2.08.2011

barefoot angel

Yesterday while—inside my head—I was quietly celebrating Calivn’s seventh birthday, my closest childhood friend’s six-year-old niece was undergoing brain surgery three thousand miles away.

In November, when she was just five, someone found the beautiful flaxen-haired child unconscious on the floor of her school’s bathroom. It appeared she had had a seizure. My friend told me that her niece used to have febrile seizures when she was little though she hadn’t had any in two years. But somehow the seizures had returned.

An MRI revealed a cerebral arteriovenous malformation (AVM) on the right side of her brain. AVMs can cause deficit, pain or epilepsy. To control her seizures she began taking an antiepileptic drug—one of the same ones Calvin was on—while her parent’s scheduled her for surgery to remove the malformation from her brain.

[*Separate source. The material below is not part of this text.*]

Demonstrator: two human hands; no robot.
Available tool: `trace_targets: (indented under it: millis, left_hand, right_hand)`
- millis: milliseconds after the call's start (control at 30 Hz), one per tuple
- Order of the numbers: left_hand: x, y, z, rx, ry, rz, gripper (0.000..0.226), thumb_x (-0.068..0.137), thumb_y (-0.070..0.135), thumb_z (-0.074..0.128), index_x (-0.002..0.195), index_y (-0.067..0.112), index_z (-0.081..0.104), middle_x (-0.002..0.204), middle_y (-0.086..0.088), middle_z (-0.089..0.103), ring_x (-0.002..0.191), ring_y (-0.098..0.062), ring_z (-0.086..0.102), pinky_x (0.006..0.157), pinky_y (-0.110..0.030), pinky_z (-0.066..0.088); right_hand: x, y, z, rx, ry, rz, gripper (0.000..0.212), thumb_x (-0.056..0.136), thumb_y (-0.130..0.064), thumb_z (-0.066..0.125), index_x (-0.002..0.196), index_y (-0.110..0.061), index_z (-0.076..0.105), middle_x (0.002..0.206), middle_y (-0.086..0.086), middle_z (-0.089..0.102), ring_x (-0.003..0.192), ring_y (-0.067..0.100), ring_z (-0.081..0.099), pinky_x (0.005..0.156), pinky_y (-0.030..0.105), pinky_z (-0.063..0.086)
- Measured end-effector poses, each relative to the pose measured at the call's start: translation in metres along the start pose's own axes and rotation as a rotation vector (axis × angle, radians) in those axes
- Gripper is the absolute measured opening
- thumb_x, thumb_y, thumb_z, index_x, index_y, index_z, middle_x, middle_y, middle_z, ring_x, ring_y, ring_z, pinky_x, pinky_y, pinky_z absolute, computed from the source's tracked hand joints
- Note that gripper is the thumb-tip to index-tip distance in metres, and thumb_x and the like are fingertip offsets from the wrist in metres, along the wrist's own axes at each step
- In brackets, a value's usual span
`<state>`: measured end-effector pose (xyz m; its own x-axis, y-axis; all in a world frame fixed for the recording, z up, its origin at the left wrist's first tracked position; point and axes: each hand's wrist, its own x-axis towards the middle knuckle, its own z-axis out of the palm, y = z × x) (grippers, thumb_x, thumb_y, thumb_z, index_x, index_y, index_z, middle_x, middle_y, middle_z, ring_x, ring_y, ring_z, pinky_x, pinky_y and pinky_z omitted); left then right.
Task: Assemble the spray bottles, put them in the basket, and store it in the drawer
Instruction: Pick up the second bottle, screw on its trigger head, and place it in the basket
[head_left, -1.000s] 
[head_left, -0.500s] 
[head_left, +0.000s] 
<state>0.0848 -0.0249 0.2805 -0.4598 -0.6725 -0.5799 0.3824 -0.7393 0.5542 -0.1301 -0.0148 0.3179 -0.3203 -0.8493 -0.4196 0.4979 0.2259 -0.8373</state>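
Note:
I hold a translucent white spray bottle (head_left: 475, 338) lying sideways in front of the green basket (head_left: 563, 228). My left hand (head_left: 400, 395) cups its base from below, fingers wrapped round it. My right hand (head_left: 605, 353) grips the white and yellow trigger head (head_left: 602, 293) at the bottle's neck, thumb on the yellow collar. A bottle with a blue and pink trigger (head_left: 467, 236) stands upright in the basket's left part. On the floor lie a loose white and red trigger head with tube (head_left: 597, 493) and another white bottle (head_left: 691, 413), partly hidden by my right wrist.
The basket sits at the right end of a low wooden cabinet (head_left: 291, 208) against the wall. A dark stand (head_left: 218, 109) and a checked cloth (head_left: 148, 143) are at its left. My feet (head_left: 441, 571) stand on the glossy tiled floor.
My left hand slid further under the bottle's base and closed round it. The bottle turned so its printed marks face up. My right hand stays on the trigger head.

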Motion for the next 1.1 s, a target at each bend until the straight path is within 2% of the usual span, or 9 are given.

I’ve never met the little girl but I’ve seen pictures. She's a barefoot angel. In my favorite photo she stands—hands clasped—wearing a feathery, cherry-red ruffled skirt, a bright white shirt and a matching red cowboy hat trimmed in white and fastened snugly under her chin—her long, wavy, golden hair tumbling down her back.

Last night in bed, I closed my eyes tightly, holding this sweet candy cane image of her in my head. I will carry it with me all day today while she goes through her second brain surgery. And tonight I will dream of her running through a meadow—a thin stalk of grass in her small fist—downy dandelion tufts suspended like jellyfish in the summer breeze and parting for her perfectly awkward six-year-old cartwheels.